Conservare in frigorifero in un contenitore ermetico per massimo 2 giorni. Si sconsiglia la congelazione perché i porri tendono a rilasciare acqua e perdere consistenza. Per riscaldare, saltare brevemente in padella con un filo d'olio o un cucchiaio di brodo per ridare cremosità al sugo.
Tostare leggermente la salsiccia sgranata in padella senza olio per esaltarne la croccantezza e il sapore prima di unirla ai porri. Aggiungere un mestolo di acqua di cottura della pasta al sugo negli ultimi minuti: l'amido renderà la salsa più vellutata e aderente alle pappardelle.

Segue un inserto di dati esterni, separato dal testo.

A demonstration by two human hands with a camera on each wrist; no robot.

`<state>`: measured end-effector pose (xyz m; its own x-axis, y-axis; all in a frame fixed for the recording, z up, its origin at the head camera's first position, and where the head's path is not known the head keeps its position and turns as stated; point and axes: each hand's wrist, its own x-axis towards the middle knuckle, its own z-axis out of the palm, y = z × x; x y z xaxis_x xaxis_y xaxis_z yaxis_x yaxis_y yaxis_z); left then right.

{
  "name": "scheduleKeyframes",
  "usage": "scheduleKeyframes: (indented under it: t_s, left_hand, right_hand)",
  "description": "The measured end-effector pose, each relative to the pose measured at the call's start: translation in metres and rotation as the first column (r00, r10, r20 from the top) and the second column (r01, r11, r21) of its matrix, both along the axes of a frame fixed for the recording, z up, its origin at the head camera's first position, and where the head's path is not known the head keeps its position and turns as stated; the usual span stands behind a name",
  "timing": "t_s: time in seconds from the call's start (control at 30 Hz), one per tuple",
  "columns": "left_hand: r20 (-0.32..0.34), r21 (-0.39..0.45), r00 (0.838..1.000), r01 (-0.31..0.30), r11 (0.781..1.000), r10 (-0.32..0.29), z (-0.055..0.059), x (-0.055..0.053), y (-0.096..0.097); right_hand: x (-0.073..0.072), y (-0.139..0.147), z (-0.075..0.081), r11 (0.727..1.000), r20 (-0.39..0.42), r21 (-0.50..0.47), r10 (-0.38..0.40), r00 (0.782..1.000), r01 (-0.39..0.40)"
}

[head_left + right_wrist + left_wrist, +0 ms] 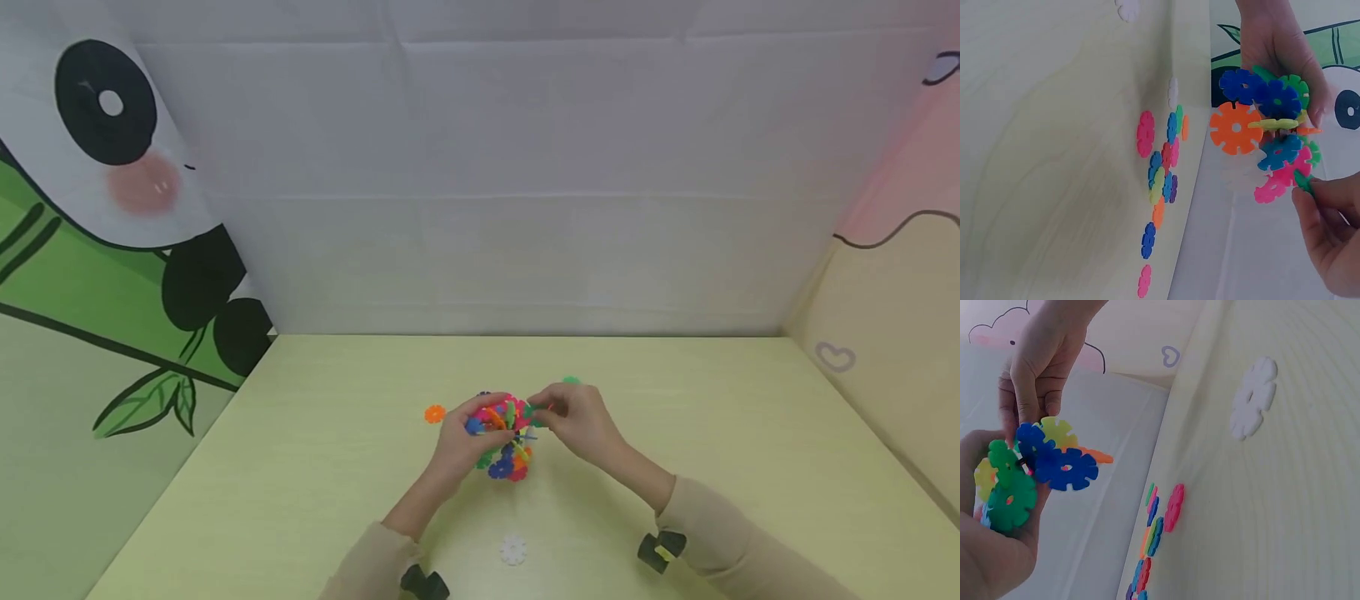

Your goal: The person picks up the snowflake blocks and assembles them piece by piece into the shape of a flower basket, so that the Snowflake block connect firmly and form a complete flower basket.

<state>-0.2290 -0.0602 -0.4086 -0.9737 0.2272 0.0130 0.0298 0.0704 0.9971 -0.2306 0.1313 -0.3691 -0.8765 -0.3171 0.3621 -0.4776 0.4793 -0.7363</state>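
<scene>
In the head view my left hand (455, 446) grips a cluster of interlocked, notched plastic flower discs (1279, 100), held above the table. The cluster mixes blue, green, yellow, orange and pink discs joined at angles. With thumb and fingers, my right hand (581, 423) pinches a green flower disc (1304, 183) at the cluster's right side, against a pink disc (1291, 172). Whether the green disc is slotted in cannot be told. From the left wrist view, dark blue discs (1067, 469) and a green disc (1013, 503) stick out near the left palm.
Loose flower discs lie on the pale table (300, 500): a white disc (513, 550) in front, an orange disc (435, 413) to the left, a green disc (572, 380) behind the right hand. Several others, including a pink disc (1145, 134), lie under the hands. A white wall (525, 167) stands behind.
</scene>
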Motion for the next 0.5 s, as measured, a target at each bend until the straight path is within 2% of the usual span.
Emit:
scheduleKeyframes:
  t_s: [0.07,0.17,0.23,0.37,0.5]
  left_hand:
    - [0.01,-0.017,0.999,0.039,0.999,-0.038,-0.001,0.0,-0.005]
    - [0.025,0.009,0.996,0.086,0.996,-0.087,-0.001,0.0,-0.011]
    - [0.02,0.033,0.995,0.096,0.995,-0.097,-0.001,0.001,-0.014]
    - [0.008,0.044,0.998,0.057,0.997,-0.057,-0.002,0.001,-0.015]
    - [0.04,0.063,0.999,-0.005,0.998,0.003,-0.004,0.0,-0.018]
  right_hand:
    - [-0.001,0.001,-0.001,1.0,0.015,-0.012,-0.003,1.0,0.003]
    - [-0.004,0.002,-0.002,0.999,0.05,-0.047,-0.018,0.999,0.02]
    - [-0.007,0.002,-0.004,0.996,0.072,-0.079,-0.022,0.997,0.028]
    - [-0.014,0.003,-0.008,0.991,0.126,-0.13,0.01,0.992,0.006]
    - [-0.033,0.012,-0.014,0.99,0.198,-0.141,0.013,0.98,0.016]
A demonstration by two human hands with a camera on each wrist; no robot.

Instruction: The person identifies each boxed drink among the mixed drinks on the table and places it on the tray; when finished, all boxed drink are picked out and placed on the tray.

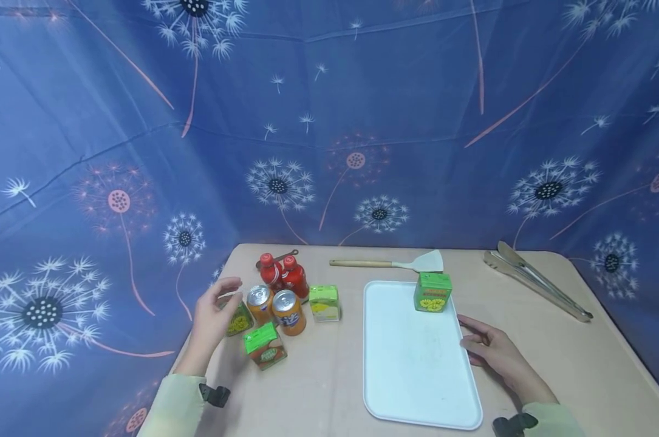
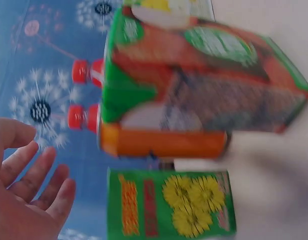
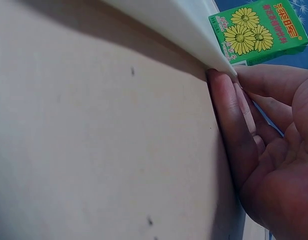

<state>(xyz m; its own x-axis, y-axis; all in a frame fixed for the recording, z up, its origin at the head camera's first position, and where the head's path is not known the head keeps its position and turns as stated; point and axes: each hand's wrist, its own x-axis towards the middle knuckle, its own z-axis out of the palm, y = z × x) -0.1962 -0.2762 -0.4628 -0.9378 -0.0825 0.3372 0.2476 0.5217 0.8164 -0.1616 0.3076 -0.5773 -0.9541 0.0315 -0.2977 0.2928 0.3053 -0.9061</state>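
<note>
In the head view my left hand (image 1: pixel 214 318) is raised beside a green drink carton with yellow flowers (image 1: pixel 239 321), holding nothing. The left wrist view shows its fingers loosely bent and apart from that carton. Two orange cans (image 1: pixel 289 312), a red-and-green carton (image 1: pixel 265 346), two red bottles with red caps (image 1: pixel 294 277) and a light-green carton (image 1: pixel 325 303) stand close by. My right hand (image 1: pixel 493 349) pinches the right rim of a white tray (image 1: pixel 416 376). Another flower-printed green carton (image 1: pixel 433 293) stands in the tray's far right corner, also seen in the right wrist view.
A white spatula (image 1: pixel 424 262) with a wooden handle lies behind the tray. Metal tongs (image 1: pixel 537 282) rest at the far right of the table (image 1: pixel 329 388). Part of a dark utensil (image 1: pixel 285 255) shows behind the bottles. Blue dandelion-print cloth hangs around the table.
</note>
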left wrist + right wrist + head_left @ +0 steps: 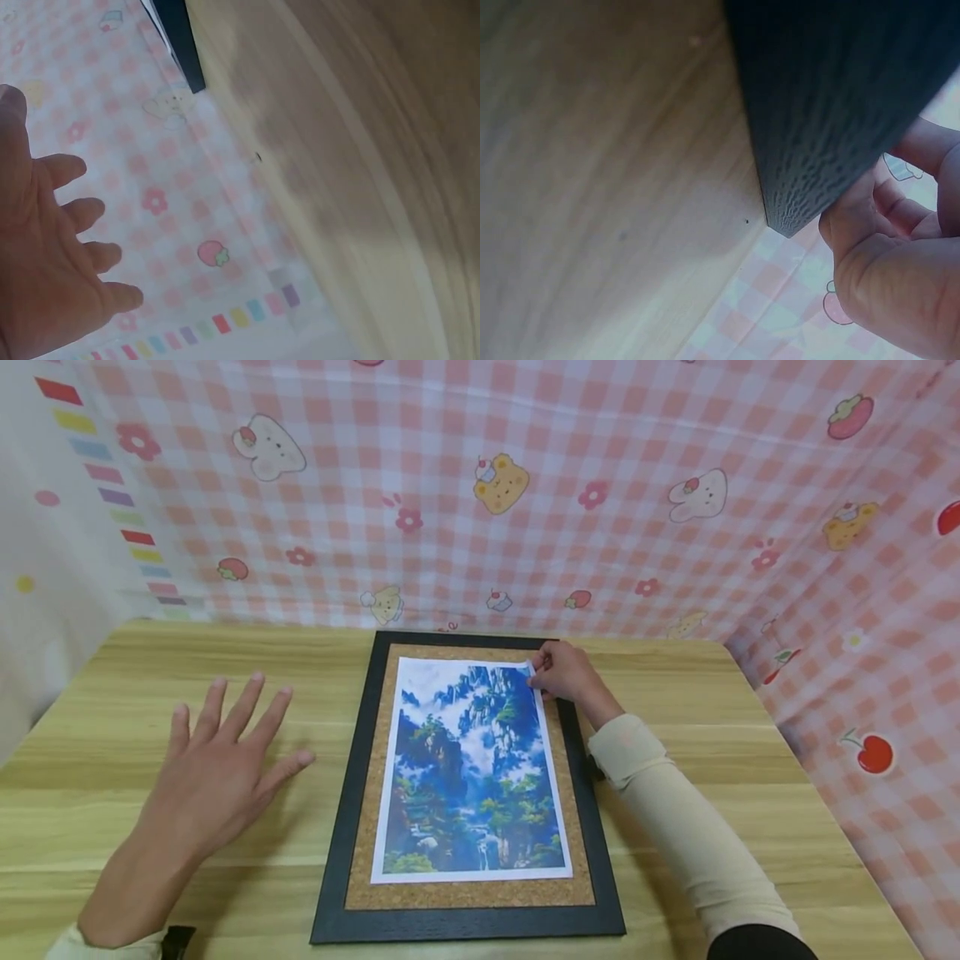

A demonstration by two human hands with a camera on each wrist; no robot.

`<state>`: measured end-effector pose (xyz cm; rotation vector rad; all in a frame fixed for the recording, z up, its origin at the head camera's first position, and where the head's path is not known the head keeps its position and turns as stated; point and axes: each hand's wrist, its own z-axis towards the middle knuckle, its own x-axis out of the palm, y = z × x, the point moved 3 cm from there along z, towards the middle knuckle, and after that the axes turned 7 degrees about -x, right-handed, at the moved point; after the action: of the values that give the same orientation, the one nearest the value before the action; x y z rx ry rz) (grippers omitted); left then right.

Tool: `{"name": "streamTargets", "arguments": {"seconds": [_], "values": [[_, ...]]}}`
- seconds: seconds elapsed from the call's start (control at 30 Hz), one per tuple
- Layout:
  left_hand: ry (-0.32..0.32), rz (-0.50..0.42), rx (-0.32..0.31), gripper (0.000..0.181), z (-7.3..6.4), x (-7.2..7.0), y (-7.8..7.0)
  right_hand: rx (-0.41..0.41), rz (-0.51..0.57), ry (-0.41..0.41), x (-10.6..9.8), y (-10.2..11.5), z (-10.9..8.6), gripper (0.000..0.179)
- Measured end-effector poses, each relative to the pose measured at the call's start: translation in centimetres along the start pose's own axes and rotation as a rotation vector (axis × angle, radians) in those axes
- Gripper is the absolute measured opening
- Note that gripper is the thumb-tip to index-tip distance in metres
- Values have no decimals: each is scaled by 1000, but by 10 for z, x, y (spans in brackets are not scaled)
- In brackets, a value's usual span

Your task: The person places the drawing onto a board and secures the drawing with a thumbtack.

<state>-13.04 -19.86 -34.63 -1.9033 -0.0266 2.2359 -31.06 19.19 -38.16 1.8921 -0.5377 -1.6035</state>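
A paper print of a blue mountain landscape [472, 768] lies on the cork [471, 895] of a black-framed board [467, 925], which rests flat on the table. At the print's upper right corner, my right hand [568, 675] pinches the paper's edge with thumb and curled fingers. Whether something small sits between those fingertips is hidden. In the right wrist view, the same hand [900, 262] is beside the dark frame [817, 112]. To the left of the board, my left hand [213, 781] hovers palm down with fingers spread, apart from everything.
The wood-grain table [697, 718] extends on both sides of the board. Behind it hangs a pink checked cloth [450, 468] with cartoon animals and fruit, which also covers the right side. The frame's far edge is close to this cloth.
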Motion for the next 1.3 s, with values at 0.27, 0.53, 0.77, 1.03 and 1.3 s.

Prendi i tuoi bei porri, puliscili bene togliendo la parte verde più dura e la radice. Tagliali a rondelle spesse un dito. Mettili nella ciotola del robot con la lama montata. Aziona a scatti, come se suonassi il piano, finché non saranno tritati finemente ma non poltiglia, devono ancora avere un po' di corpo.
Togli il budello alla salsiccia e metti la carne nella ciotola del robot. Usa la pala per sgranarla delicatamente, non deve diventare un impasto. Fallo a velocità bassa, solo per rompere i grumi e separare la carne.
Versa l'olio nella ciotola pulita, aggiungi i porri tritati. Cuoci a fuoco dolce, mescolando di tanto in tanto con la pala, finché non diventano morbidi, traslucidi e profumano dolce. Ci vorranno una decina di minuti, non bruciarli, devono solo appassire con amore.
Aggiungi la salsiccia sgranata ai porri. Alza un po' la temperatura e fai rosolare bene, mescolando con la pala per far prendere colore alla carne e rilasciare tutti i suoi grassi buoni e il profumo rustico.
Versa il vino nella ciotola. Lascia che sfumi completamente, mescolando, finché l'alcol non sarà evaporato e rimarrà solo il profumo del vino che si è sposato con la salsiccia.
Nel frattempo, riempi il boccale con 1 litro d'acqua e un pizzico di sale. Metti il cestello dentro, senza la pasta per ora. Porta a bollore per avere l'acqua pronta.
Quando l'acqua bolle, metti le pappardelle nel cestello. Cuocile al dente, seguendo il tempo indicato sulla confezione, ma assaggiane sempre una per essere sicura. Tieni da parte un bel mestolo dell'acqua di cottura, è oro per il sugo.
Scola le pappardelle e versale direttamente nella ciotola con il sugo di salsiccia e porri. Aggiungi un po' di acqua di cottura della pasta e il parmigiano grattugiato. Mescola tutto con la pala a fuoco spento, finché la pasta non si incamera bene di sugo e diventa cremosa. Pepa a piacere.
Impiatta subito le pappardelle fumanti. Completa con una bella grattata di pepe fresco e qualche fogliolina di timo. Servi subito, che il profumo è irresistibile!